> _WHAT TO WORK ON_
Every line below between the line holding "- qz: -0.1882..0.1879" and the line holding "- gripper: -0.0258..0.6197", inclusive, should be repeated exactly, and all other lines omitted.
————
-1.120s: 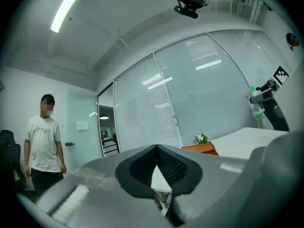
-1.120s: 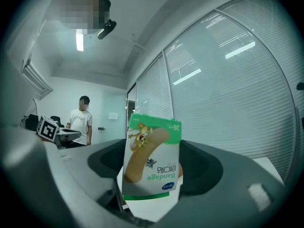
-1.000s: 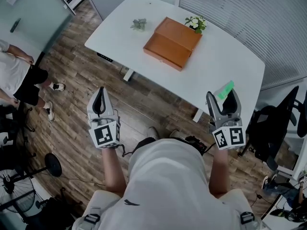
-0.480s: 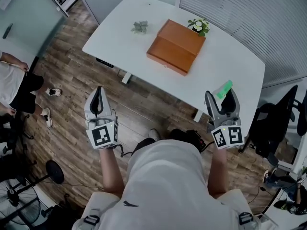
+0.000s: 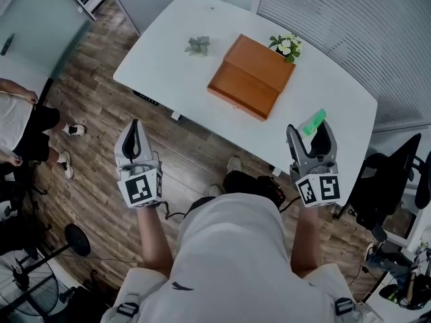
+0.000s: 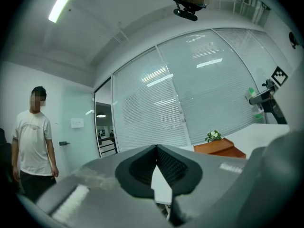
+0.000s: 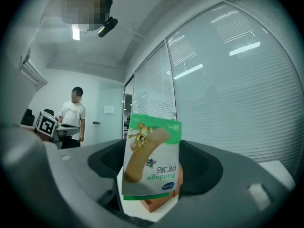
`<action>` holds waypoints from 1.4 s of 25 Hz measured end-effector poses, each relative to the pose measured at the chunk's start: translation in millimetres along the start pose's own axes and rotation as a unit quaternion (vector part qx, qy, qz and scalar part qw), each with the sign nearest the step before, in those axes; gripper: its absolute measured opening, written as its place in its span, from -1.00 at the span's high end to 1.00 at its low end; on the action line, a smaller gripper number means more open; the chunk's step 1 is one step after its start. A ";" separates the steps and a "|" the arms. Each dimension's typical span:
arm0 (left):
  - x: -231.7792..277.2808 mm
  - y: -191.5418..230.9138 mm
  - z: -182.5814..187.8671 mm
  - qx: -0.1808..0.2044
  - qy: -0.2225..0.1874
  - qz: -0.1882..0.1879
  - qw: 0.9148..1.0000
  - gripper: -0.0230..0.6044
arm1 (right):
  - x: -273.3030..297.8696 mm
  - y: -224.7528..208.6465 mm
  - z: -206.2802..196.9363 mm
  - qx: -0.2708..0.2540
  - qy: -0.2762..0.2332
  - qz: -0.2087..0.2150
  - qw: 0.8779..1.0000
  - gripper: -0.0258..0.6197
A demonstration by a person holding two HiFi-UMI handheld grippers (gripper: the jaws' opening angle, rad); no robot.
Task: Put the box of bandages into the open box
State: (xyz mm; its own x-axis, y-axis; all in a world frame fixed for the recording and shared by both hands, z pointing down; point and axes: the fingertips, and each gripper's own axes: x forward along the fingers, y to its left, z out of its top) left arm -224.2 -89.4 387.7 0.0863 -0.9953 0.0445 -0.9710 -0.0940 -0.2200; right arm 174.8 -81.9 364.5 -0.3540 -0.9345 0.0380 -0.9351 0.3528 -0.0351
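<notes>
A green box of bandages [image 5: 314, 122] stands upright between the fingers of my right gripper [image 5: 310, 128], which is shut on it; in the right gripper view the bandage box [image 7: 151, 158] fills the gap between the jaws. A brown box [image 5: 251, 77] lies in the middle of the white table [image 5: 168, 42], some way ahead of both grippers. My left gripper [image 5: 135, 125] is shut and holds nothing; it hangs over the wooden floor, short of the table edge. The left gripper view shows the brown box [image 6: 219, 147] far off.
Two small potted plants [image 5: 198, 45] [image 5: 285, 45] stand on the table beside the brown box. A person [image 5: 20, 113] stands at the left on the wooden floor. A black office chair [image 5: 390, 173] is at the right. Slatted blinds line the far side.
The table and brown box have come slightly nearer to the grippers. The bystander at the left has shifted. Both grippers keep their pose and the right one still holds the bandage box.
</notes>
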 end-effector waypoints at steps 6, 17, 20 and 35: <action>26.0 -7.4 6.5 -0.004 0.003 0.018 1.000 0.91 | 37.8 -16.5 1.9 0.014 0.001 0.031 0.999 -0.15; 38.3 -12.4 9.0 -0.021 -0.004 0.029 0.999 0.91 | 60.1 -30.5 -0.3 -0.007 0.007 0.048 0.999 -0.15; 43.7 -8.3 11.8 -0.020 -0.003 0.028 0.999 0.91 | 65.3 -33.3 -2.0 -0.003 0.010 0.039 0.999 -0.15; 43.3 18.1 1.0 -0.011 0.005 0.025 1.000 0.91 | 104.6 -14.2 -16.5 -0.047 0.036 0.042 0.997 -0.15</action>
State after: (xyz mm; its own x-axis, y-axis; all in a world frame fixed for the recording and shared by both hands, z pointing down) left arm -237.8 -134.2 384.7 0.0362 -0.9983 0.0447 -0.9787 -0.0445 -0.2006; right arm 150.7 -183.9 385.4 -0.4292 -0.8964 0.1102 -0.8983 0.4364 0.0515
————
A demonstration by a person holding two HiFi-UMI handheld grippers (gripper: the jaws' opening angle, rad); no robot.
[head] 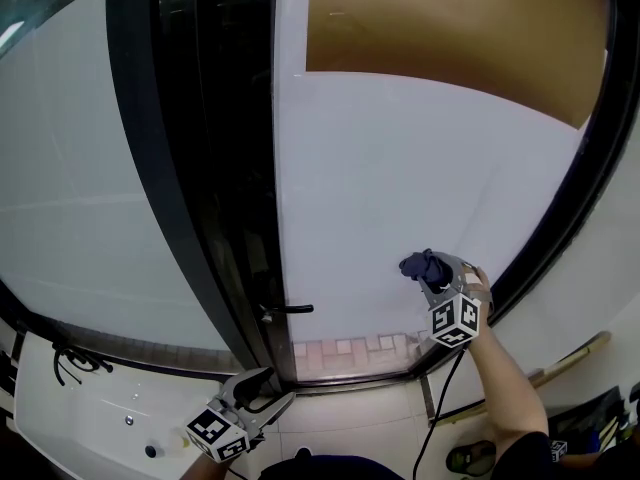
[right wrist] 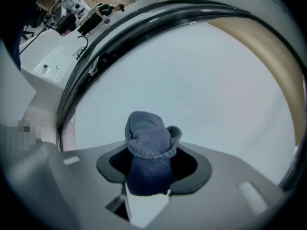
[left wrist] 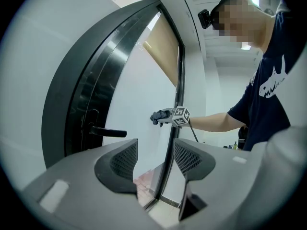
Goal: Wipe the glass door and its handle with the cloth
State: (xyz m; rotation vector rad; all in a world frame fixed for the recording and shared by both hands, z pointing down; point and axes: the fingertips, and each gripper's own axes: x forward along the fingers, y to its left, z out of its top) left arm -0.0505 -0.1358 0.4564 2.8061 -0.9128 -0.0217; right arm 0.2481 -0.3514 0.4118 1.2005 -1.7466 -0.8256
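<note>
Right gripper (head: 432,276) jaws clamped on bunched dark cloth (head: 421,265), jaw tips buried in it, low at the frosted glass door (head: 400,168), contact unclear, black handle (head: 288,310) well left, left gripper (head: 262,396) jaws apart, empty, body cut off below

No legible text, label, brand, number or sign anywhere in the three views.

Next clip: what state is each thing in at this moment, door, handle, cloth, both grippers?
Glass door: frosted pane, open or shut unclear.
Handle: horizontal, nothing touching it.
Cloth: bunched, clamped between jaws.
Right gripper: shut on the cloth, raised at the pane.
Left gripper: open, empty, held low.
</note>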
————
> _SOLUTION_
  - qz: -0.1882..0.1879
  - qw: 0.9148..1.0000
  - gripper: -0.0230..0.6044
arm1 (right):
  - x: -273.3030..297.8696 mm
  - y: -224.7528..208.6465 mm
  - z: -206.2802..196.9363 mm
  - qx: -0.2708..0.2540
  - qy: -0.2762..0.2332
  - qz: -0.2087..0.2150
  - qw: 0.8779..1.0000
  - gripper: -0.0258..0.6197

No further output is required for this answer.